**Work order:** Please work out how many lines of this material include "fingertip", and answer with that number by itself.

....

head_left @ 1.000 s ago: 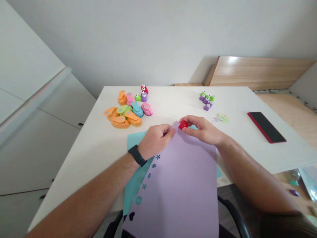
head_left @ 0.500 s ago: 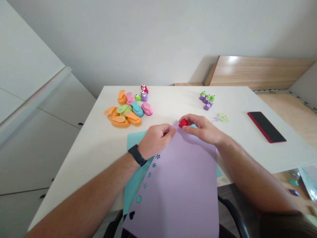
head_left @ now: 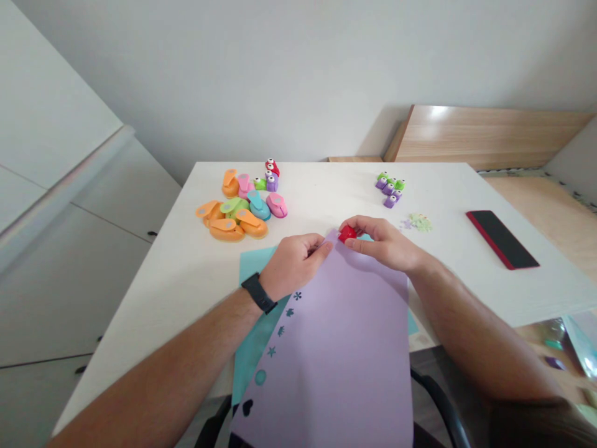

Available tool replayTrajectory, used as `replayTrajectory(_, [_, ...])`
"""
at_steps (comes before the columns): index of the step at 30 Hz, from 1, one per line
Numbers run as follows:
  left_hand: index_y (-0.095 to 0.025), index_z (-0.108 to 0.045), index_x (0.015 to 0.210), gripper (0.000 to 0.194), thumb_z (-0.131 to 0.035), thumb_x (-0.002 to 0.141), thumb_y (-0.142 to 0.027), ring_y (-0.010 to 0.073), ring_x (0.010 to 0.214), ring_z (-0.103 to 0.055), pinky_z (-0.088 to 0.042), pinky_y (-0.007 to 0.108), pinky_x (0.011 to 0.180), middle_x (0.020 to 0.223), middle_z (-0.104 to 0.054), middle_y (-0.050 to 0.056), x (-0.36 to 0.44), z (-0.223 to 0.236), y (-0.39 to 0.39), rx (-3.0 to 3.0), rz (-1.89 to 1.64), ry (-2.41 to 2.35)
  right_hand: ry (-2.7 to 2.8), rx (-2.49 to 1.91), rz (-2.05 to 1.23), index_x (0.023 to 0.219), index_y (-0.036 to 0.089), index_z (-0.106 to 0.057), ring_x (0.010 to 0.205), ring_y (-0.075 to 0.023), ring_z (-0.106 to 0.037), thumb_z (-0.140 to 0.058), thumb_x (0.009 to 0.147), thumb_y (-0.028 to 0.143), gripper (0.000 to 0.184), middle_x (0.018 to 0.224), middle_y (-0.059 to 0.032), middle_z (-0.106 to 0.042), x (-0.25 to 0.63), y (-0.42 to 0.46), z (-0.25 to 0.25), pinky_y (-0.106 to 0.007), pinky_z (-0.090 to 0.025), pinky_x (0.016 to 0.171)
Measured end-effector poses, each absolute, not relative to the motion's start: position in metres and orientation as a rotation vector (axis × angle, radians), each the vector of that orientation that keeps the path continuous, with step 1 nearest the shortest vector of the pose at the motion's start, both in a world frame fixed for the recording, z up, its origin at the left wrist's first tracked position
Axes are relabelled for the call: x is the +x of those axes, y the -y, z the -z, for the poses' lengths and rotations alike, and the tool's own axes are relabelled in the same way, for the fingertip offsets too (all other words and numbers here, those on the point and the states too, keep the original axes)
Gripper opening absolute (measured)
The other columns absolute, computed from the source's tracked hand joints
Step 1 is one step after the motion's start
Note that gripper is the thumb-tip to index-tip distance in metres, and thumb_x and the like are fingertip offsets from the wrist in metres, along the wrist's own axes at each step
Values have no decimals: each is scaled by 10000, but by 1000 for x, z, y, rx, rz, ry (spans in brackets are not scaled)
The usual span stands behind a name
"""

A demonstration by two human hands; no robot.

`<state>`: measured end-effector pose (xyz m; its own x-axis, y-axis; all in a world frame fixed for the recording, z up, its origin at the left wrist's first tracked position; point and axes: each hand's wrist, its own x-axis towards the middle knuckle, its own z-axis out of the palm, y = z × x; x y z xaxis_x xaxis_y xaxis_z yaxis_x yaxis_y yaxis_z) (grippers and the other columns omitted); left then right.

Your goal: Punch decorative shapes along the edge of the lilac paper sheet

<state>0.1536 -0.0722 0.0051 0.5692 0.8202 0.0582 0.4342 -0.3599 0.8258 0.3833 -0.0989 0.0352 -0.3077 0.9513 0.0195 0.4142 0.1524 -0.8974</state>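
Observation:
A lilac paper sheet (head_left: 340, 348) lies over a teal sheet (head_left: 254, 261) on the white table (head_left: 186, 267); a row of punched shapes runs down its left edge. My left hand (head_left: 293, 262), with a black watch on the wrist, pinches the lilac sheet's far left corner. My right hand (head_left: 380, 242) grips a small red punch (head_left: 346, 233) set on the sheet's far edge, fingers closed round it.
Large orange, green, blue and pink punches (head_left: 240, 211) lie heaped at the far left. Small purple and green punches (head_left: 390, 186) sit far right, with paper cut-outs (head_left: 417, 222) beside them. A red-cased phone (head_left: 501, 238) lies at the right. A chair (head_left: 438, 404) is below the table's edge.
Almost nothing has moved; my right hand and the red punch shifted very slightly on the sheet's far edge.

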Motion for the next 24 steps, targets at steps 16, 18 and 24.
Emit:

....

**Response to the task:** 2